As with similar spectacles, such as the phony “strike ready” campaign organized by the Teamsters during the UPS workers’ contract battle in 2023, such posturing will be used as a way to blow off steam while ensuring that the eventual TA that is forced on the educators will be accepted.
The PFT arranged for the current contract to be extended last year so as not to conflict with the 2024 presidential election. Jerry Jordan, the PFT’s president at the time, praised this maneuver as being a “forward-thinking down payment” on the future of education in the city.
In fact it was a sham. The major teachers unions themselves have published figures showing that, on average, Philadelphia teachers’ wages have declined by at least 5 percent in the past decade even when raises are taken into consideration. New teachers in Philadelphia currently receive $3,700 less than their peers did in 2007-2008, even as inflation has risen in the region by 57 percent.
The PFT leadership’s real relationship to the SDP was expressed in Steinberg’s comments to Chalkbeat. According to the PFT president, “The district’s ‘initial set of proposals weren’t as irksome as they usually are.’” He went on to add there was “nothing that set a bad tone, as it has in the past.” He further added it was unlikely that teachers would be called on to “walk out tomorrow.”

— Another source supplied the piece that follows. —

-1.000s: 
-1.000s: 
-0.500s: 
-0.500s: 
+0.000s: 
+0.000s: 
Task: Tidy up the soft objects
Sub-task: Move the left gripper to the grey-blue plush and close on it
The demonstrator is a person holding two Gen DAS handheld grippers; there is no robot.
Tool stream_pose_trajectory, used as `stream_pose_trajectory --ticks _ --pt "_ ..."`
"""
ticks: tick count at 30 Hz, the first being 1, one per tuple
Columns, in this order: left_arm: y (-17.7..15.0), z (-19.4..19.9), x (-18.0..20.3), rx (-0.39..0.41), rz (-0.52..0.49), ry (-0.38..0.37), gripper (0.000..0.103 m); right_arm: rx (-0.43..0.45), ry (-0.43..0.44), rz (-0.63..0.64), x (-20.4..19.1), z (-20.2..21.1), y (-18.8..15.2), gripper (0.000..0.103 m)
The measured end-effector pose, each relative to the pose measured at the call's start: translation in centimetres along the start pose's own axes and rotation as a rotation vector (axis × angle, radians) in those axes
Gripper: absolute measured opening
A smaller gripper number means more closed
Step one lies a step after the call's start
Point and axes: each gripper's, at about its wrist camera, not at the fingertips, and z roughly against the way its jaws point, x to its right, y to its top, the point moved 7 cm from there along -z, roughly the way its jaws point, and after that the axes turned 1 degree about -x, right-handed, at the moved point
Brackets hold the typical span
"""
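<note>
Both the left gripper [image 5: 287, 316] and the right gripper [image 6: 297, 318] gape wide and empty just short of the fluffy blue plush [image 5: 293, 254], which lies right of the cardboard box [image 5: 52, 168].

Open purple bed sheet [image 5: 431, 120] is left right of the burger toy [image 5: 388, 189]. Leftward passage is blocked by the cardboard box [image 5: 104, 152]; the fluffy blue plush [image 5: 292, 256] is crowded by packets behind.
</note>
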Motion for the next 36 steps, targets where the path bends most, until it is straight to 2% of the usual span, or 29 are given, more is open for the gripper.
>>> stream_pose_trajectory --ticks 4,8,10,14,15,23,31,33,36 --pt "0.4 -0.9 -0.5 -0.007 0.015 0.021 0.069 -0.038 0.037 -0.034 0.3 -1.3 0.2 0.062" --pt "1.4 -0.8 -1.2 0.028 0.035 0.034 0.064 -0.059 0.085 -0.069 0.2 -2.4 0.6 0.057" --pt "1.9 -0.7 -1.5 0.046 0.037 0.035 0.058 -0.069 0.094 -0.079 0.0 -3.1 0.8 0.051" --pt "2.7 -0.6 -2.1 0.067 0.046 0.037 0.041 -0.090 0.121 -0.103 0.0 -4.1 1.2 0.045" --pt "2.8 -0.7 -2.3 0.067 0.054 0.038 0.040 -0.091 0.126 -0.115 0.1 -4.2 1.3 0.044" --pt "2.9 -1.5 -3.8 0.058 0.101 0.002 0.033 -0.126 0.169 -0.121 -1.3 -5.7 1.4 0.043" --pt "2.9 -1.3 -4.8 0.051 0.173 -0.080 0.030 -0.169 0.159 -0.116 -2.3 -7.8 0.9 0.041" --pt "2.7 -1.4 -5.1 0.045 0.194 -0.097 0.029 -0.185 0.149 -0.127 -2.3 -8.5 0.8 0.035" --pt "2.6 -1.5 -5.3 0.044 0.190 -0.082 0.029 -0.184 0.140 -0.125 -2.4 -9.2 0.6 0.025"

It is critical for educators to learn from the experience of the municipal workers’ struggle from July. The Philadelphia Workers Rank-and-File Strike Committee, in reflecting on their struggle, noted several “urgent lessons” to be studied.
Austerity and attacks on living standards are not isolated “negotiation issues,” but part of a coordinated effort between both established parties and the union bureaucracy.
DC 33 and other union leaderships are instruments of the political establishment, blocking, demobilizing and betraying workers’ struggles…
It is necessary for workers to establish their own independent organizations as these struggles approach, in order to effectively combat the combination of management and the union bureaucracy.